This recipe (with a few changes) comes from my friend Elenore and it's one I use over and over.  It's great for using up those last few bananas that are turning dark. Because it makes two 8x8 inch cakes (or one 9x13 inch) you can freeze one to have on hand for unexpected guests.

  • 1/2 cup butter or shortening
  • 1 1/2 cups sugar
  • 1 teaspoon vanilla
  • 2 eggs lightly beaten
  • 2 cups sifted flour
  • 1 teaspoon salt
  • 1 teaspoon baking powder
  • 1/2 teaspoon baking soda
  • 1 cup mashed banana
  • 1/4 cup sour cream
  • 1/2 cup melted butter
  • 1 1/2 cups brown sugar
  • 2 1/2 tablespoons cream
  • 3/4 cup coconut
  • 3/4 cup chopped pecans or sliced almonds
  1. Beat together butter and sugar in mixer until creamy - this may take 3-5 minutes.
  2. Add vanilla and one egg and beat very well.
  3. Add remaining egg and beat again.
  4. Sift flour lightly on to waxed paper and measure out 2 cups.
  5. Place in bowl and add baking powder, baking soda and salt.
  6. Sift again.
  7. Add 1/2 of mashed banana and sour cream to batter and beat.
  8. Add 1/2 of dry ingredients beating until blended.
  9. Repeat with remaining banana and flour mixture.
  10. Beat until well blended.
  11. Divide batter into 2 greased and floured 8x8 inch pans (or line pans with parchment paper) or one 9x13 inch pan.
  12. Bake at 350 degrees F oven for about 30 minutes or until cake tester comes out dry. Cakes will spring back when you touch the tops.
  13. While cakes are baking, mix topping in a small bowl.
  14. When cakes are done, remove from oven and place topping by small spoonfuls over each cake.
  15. Carefully spread out topping to cover entire surface of each cake.
  16. Return cakes to oven and continue baking at 350 degrees F until topping begins to bubble.  This could take about 5 - 10 minutes. Watch carefully.
  17. Remove from oven and cool on racks.
  18. When cool remove from pans and serve with whipping cream or package up for the freezer if desired.


  1. Yummmm, bananas are spotty on the counter and no one in this house will eat them. Seeing as how it is cold and wet out this will be on today's list

  2. I make this cake and its our favorite.

  3. Bananas a very expensive in Alaska, so if they get past a certain stage where no one wants to eat them, I bake with them. I dare not waste them and enjoy trying new recipes with them. I like what I see and will be sure to try it someday.
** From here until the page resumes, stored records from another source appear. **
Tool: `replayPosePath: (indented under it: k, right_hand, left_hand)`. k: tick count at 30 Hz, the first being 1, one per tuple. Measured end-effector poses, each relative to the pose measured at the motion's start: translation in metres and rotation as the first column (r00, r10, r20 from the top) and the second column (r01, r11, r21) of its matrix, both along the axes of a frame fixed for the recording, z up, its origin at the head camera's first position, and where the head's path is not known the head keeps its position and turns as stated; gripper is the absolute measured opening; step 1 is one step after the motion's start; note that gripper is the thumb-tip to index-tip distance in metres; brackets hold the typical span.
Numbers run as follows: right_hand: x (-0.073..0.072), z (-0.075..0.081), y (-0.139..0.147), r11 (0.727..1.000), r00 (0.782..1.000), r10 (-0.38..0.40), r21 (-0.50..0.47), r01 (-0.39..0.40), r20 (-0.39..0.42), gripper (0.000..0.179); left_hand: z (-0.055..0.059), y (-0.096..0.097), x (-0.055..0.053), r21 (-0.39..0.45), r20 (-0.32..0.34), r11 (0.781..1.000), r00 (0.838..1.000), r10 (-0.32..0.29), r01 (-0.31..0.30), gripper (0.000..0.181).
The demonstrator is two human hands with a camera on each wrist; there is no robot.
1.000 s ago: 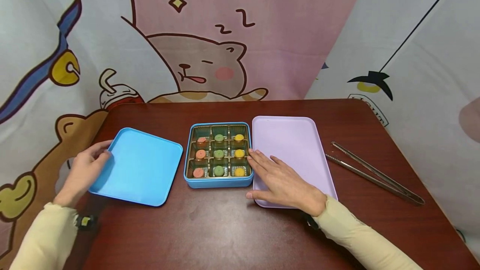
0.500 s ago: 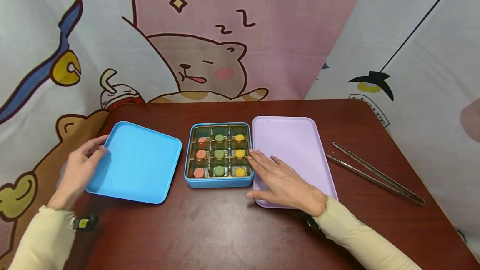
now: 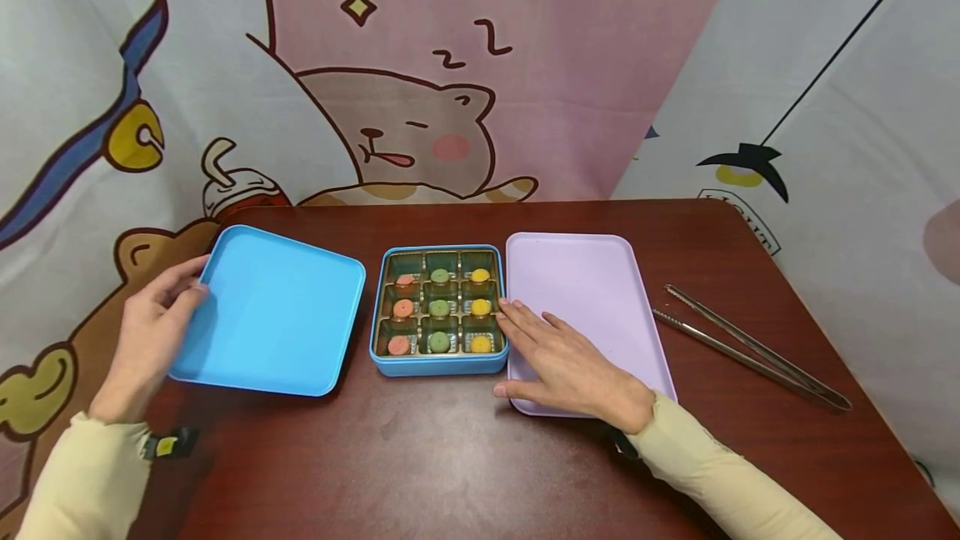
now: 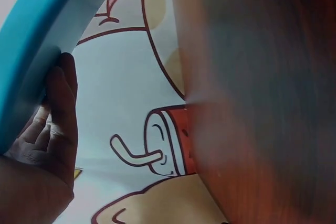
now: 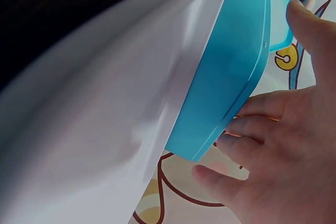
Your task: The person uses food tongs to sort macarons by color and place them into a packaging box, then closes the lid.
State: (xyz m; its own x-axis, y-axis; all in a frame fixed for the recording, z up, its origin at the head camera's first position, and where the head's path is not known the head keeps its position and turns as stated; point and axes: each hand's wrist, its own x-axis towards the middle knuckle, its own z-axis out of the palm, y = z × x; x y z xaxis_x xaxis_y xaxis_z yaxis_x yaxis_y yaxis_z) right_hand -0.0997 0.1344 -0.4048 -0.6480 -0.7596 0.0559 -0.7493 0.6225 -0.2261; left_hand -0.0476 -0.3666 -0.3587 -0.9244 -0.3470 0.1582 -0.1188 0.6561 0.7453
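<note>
Pale-yellow long sleeves (image 3: 90,473) — dark wrist straps (image 3: 171,443)

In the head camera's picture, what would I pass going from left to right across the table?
Left hand → blue lid → blue box of coloured sweets → lilac tray, with the right hand lying flat on its near part → metal tongs.

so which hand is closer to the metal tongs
Right. The right hand lies flat on the lilac tray, which sits beside the tongs. The left hand grips the blue lid across the table.
</note>
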Motion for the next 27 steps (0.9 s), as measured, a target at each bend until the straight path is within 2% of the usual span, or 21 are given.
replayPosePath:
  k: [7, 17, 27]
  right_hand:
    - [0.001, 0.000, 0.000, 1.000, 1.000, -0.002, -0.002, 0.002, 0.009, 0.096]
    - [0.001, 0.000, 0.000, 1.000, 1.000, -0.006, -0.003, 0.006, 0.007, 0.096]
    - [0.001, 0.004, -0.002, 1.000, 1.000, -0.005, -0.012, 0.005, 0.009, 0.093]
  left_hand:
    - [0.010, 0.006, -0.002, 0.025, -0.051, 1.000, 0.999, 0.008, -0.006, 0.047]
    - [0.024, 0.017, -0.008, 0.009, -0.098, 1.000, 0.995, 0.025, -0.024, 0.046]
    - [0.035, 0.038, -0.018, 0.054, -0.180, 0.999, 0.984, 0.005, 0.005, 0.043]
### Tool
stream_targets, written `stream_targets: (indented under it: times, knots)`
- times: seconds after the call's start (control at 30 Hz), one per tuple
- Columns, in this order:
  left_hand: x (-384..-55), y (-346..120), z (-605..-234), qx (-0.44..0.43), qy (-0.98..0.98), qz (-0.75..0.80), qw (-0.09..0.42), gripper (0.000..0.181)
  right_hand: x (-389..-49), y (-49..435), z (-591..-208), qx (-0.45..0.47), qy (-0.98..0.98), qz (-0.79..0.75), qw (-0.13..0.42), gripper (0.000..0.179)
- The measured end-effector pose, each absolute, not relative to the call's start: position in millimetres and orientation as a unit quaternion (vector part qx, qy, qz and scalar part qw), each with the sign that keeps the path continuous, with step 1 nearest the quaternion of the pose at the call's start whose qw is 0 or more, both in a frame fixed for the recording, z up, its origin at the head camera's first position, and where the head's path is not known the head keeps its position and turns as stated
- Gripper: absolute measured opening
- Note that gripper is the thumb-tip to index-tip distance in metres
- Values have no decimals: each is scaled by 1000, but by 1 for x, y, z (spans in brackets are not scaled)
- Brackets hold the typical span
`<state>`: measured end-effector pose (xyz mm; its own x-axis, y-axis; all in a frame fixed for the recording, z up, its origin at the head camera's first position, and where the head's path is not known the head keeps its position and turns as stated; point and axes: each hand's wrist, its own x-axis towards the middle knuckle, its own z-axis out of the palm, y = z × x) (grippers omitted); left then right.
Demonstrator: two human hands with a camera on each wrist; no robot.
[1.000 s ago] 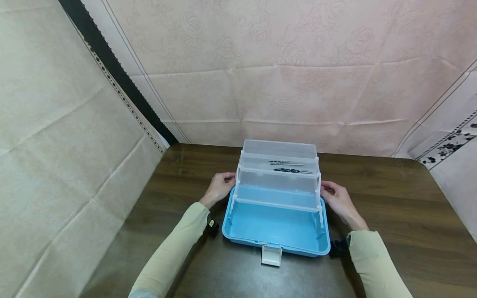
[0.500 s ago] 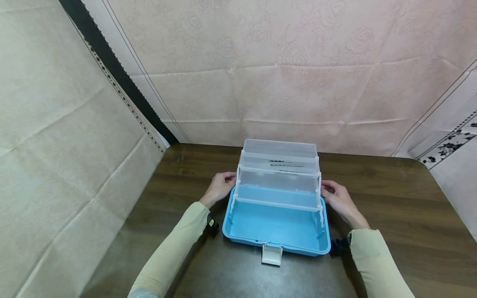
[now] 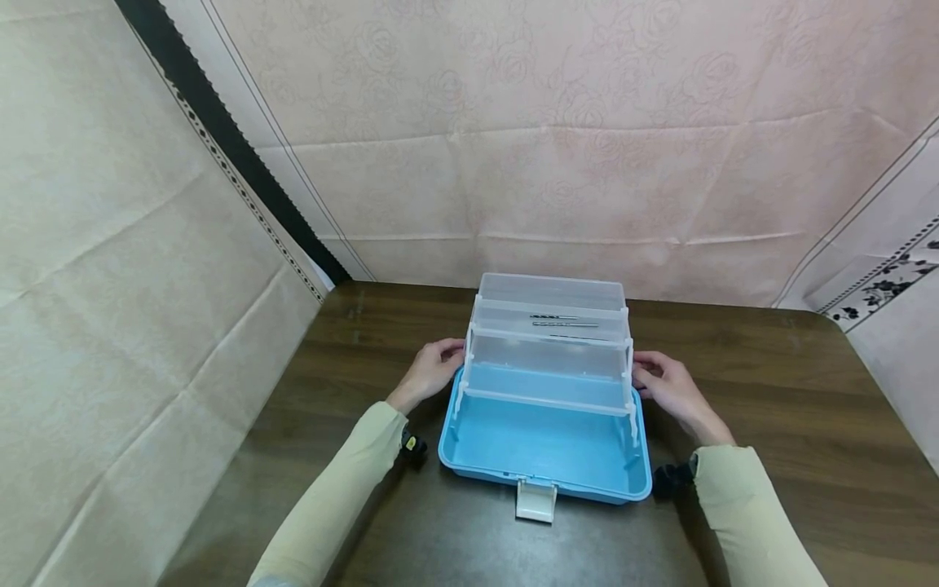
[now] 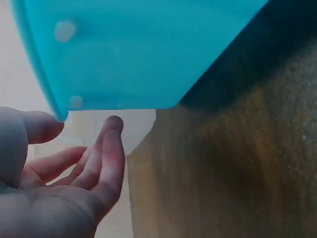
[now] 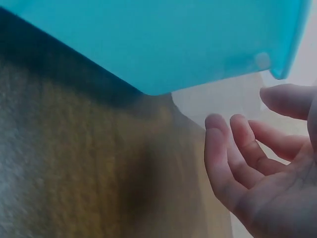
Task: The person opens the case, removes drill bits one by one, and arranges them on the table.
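Observation:
A blue toolbox [image 3: 543, 448] stands with its translucent stepped trays [image 3: 546, 359] raised above the back of the base. Slim dark drill bits [image 3: 565, 324] lie in one upper tray. My left hand [image 3: 430, 371] is at the left side of the trays, my right hand [image 3: 671, 387] at the right side. In the left wrist view the thumb is close to the corner of the blue rim, the fingers loosely bent and apart below it. The right wrist view shows much the same pose. Whether the fingertips touch the translucent part behind the box cannot be told.
A pale latch [image 3: 535, 501] hangs off the front of the box onto the brown wooden table [image 3: 352, 489]. Patterned cloth [image 3: 572, 163] rises behind the table's far edge, and more pale cloth [image 3: 132, 285] hangs at the left.
The trays have tilted slightly, and the lower drill bits are now mostly hidden behind a tray edge. Both hands stay almost in place; the wrists have shifted a little outward.

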<state>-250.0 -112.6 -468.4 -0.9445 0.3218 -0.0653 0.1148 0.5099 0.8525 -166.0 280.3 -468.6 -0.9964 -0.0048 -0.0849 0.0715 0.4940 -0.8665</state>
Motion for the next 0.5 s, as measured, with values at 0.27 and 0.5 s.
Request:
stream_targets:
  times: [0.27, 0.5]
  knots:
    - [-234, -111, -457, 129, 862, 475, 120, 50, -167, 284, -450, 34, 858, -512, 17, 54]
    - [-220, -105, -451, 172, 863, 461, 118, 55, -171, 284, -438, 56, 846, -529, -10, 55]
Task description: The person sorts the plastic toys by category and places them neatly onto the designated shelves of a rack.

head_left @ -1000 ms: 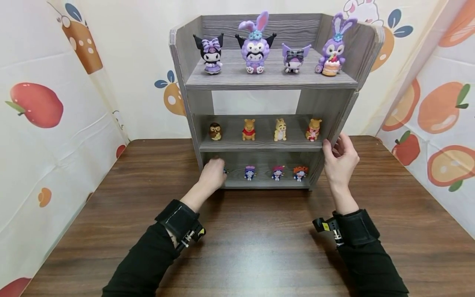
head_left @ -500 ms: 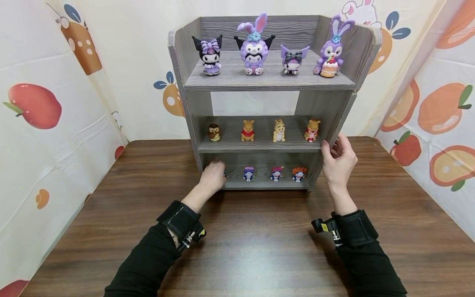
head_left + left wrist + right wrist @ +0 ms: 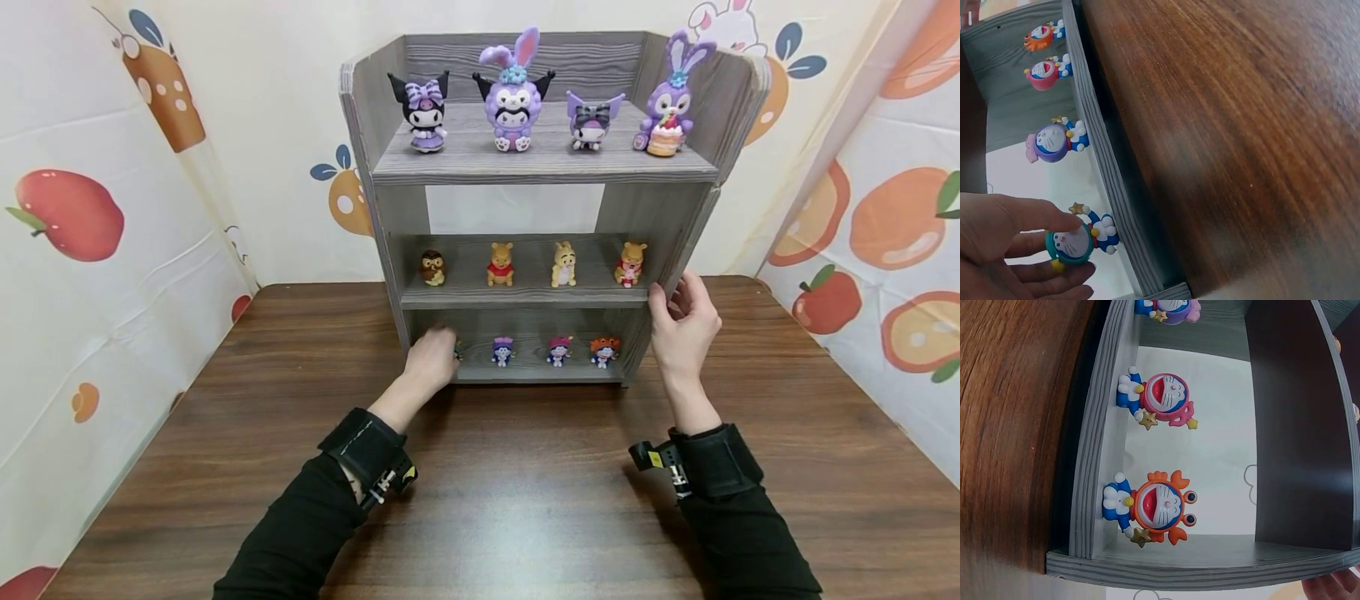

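My left hand [image 3: 431, 360] reaches into the bottom level of a grey wood-grain display shelf [image 3: 540, 176], at its left end. Thumb and fingers pinch the head of a small cat figurine [image 3: 1074, 244] with a teal hood and a gold star; its feet are right at the shelf board. In the head view the hand hides most of it. My right hand [image 3: 684, 325] holds the shelf's right side, thumb at the front edge and fingers along the outer face. Beside the teal one stand a purple-hooded figurine [image 3: 1052, 141], a pink-hooded one [image 3: 1166, 397] and an orange crab-hooded one [image 3: 1159, 507].
On the middle level stand an owl figurine [image 3: 432, 267], a red-shirted bear [image 3: 500, 264], a yellow rabbit [image 3: 564, 264] and another bear [image 3: 630, 264]. Larger purple figurines, among them a bunny with a cake [image 3: 667, 108], line the top. The shelf stands on a brown wooden table [image 3: 510, 492].
The head view has shifted slightly. My left hand keeps its place at the left end of the bottom level, with slight finger movement; my right hand stays on the shelf's side.
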`<state>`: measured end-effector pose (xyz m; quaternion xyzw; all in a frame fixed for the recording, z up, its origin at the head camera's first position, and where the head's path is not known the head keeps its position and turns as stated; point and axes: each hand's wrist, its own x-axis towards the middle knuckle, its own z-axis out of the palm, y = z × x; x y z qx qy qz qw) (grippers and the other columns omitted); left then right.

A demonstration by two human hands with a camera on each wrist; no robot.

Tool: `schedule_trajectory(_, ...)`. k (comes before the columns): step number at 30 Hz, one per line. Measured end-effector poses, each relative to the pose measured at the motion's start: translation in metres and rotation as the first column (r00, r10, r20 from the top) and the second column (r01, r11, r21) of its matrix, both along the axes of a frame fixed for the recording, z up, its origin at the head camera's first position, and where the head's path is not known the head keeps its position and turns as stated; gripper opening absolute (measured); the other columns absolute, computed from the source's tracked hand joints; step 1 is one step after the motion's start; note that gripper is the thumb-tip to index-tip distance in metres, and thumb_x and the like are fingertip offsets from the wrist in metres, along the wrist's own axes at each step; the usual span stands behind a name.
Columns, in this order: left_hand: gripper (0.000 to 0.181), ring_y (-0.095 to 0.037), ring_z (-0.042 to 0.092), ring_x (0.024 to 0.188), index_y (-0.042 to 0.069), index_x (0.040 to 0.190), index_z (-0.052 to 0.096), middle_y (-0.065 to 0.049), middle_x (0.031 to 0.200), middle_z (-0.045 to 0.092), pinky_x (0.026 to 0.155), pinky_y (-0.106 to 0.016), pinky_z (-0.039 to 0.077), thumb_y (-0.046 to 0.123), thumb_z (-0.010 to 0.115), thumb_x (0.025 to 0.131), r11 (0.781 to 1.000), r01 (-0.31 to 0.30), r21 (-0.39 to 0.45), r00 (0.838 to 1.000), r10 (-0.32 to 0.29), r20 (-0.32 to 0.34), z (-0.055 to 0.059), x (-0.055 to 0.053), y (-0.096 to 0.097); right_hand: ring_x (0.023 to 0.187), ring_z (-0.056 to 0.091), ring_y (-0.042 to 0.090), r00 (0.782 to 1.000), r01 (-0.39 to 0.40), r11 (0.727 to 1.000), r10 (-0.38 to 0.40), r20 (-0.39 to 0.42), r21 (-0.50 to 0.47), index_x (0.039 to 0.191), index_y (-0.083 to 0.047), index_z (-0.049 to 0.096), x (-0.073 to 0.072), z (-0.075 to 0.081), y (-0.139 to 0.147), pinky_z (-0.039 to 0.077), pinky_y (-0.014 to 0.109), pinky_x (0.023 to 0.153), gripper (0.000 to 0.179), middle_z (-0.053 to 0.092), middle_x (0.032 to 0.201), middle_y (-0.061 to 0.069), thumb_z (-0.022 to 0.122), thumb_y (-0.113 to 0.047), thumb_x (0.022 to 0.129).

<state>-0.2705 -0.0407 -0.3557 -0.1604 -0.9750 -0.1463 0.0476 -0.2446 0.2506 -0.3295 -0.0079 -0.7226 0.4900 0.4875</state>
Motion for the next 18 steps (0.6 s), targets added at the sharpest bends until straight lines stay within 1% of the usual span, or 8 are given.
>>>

Ellice Matthews

  4. when bananas get "spotty" (too ripe to eat out of hand), I put them in a ziplock and freeze them. When I have enough for a cake or banana bread, thaw them, squeeze out the banana into the batter: delicious!

  5. What would you suggest instead of the pecans or almonds? My partner is alergic to nuts and I would rather not kill him with yummy cake :)
    - Christina

  6. Have this cake in the oven as we speak, but am wondering why it's called "broiled" icing/frosting when the recipe says to put it back in the 350-degree oven until frosting bubbles, doesn't say to put it under a broiler.

    1. I never noticed that ! I think originally the topping was broiled until it bubbled. Baking it is just a way to ensure it doesn't burn as quickly as it could under the broiler.

  7. The cake is delicious and moist! My husband and I sampled it while it was still quite warm - couldn't wait! One disappointment, though: I turned the stove to broil for a little just to get the middle of the topping to bubble. That was fine, bubbled nicely in the middle very quickly - but last night the topping had become very sugary. It wasn't like that earlier in the day. Any idea why?

    1. I really don't know - I usually bake it rather than broil it. I do keep the cake tightly covered in the fridge if there is any leftover. It is a sweet topping for sure.